2

Recently, I wrote an iterator for a cartesian product of Anys, and started with a List of List, but recognized, that I can easily switch to the more abstract trait Seq.

I know, you like to see the code. :)

class Cartesian (val ll: Seq[Seq[_]]) extends Iterator [Seq[_]] {

  def combicount: Int = (1 /: ll) (_ * _.length)

  val last = combicount
  var iter = 0

  override def hasNext (): Boolean = iter < last
  override def next (): Seq[_] = {
    val res = combination (ll, iter)
    iter += 1
    res
  }

  def combination (xx: Seq [Seq[_]], i: Int): List[_] = xx match {
      case Nil     => Nil
      case x :: xs => x (i % x.length) :: combination (xs, i / x.length) 
  }
}

And a client of that class:

object Main extends Application {
  val illi = new Cartesian (List ("abc".toList, "xy".toList, "AB".toList))
  // val ivvi = new Cartesian (Vector (Vector (1, 2, 3), Vector (10, 20)))
  val issi = new Cartesian (Seq (Seq (1, 2, 3), Seq (10, 20)))
  // val iaai = new Cartesian (Array (Array (1, 2, 3), Array (10, 20)))

  (0 to 5).foreach (dummy => println (illi.next ()))
  // (0 to 5).foreach (dummy => println (issi.next ()))
}
/*
List(a, x, A)
List(b, x, A)
List(c, x, A)
List(a, y, A)
List(b, y, A)
List(c, y, A)
*/

The code works well for Seq and Lists (which are Seqs), but of course not for Arrays or Vector, which aren't of type Seq, and don't have a cons-method '::'.

But the logic could be used for such collections too.

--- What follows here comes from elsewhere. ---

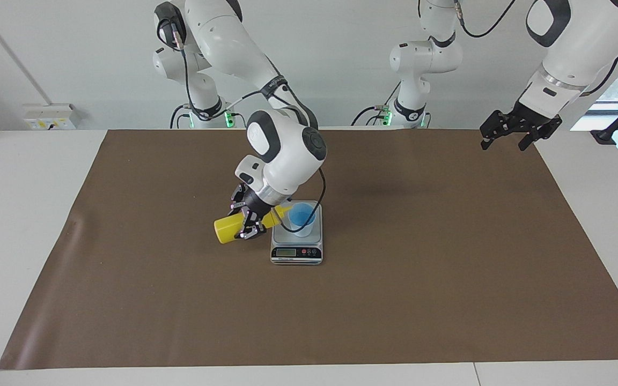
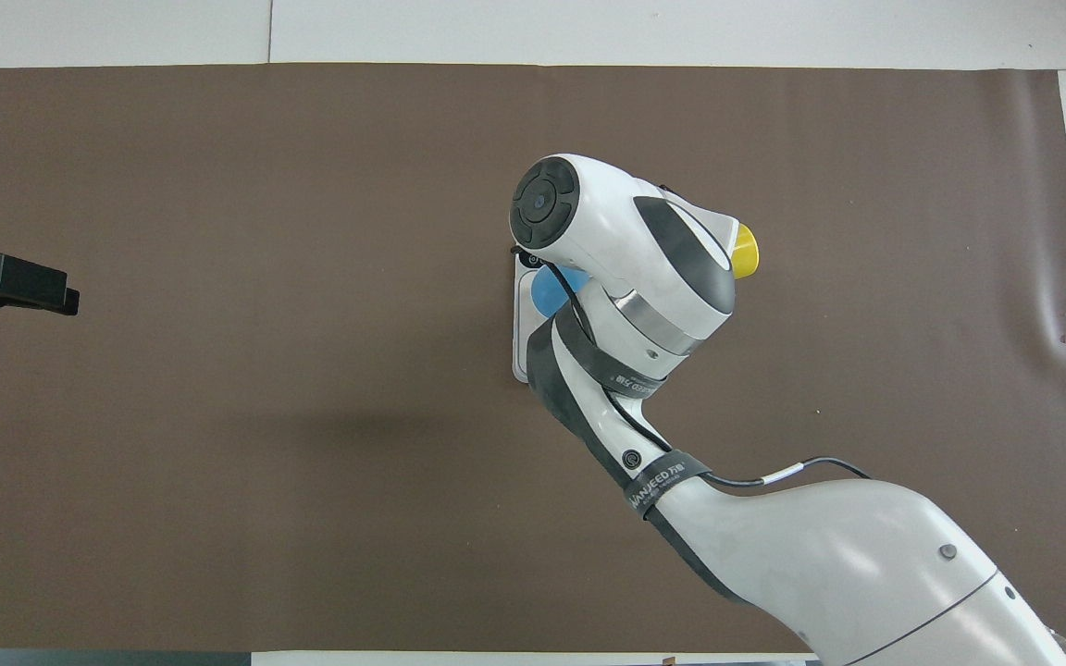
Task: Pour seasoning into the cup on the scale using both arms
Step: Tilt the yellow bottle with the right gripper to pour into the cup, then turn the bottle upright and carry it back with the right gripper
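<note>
My right gripper is shut on the yellow seasoning bottle. It holds the bottle tipped nearly flat, with the nozzle at the rim of the light-blue cup. The cup stands upright on the scale, near the middle of the brown mat. In the overhead view the right wrist hides the gripper; only the bottle's base, part of the cup and an edge of the scale show. My left gripper is open and empty, raised over the mat's edge at the left arm's end, and it waits there.
The brown mat covers most of the white table. A black cable hangs from the right wrist close to the cup.
</note>
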`<state>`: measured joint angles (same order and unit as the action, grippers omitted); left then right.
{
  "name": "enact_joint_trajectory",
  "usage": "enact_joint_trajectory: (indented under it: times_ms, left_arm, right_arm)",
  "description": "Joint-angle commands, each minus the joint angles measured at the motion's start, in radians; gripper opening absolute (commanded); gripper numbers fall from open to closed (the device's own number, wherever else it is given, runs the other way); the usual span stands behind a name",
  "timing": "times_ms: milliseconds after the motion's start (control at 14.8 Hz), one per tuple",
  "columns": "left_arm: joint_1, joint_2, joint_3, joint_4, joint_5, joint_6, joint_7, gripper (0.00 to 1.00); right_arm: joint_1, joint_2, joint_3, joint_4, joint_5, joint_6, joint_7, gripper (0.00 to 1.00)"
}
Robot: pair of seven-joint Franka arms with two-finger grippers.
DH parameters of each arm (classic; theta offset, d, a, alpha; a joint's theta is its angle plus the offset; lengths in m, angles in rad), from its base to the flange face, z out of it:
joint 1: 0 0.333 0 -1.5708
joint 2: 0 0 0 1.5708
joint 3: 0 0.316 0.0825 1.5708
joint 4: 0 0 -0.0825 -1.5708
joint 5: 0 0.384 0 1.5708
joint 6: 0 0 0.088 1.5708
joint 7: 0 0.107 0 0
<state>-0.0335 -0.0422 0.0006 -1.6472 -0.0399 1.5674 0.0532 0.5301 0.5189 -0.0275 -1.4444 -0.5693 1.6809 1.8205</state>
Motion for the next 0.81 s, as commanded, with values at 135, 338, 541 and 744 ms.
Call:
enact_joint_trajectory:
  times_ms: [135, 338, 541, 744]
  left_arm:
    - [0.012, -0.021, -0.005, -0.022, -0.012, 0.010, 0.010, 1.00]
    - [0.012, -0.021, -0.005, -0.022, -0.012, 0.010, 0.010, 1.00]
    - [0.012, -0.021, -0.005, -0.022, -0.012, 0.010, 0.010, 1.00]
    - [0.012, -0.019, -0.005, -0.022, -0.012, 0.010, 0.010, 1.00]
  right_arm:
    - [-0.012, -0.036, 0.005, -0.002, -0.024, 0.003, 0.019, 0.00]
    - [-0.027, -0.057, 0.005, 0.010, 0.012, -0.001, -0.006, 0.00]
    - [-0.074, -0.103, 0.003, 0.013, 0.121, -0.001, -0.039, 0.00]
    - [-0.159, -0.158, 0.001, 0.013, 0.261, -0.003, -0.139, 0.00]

I could try to write an implicit conversion to and from Seq for Vector, Array, and such, or try to write an own, similar implementation, or write an Wrapper, which transforms the collection to a Seq of Seq, and calls 'hasNext' and 'next' for the inner collection, and converts the result to an Array, Vector or whatever. (I tried to implement such workarounds, but I have to recognize: it's not that easy. For a real world problem I would probably rewrite the Iterator independently.)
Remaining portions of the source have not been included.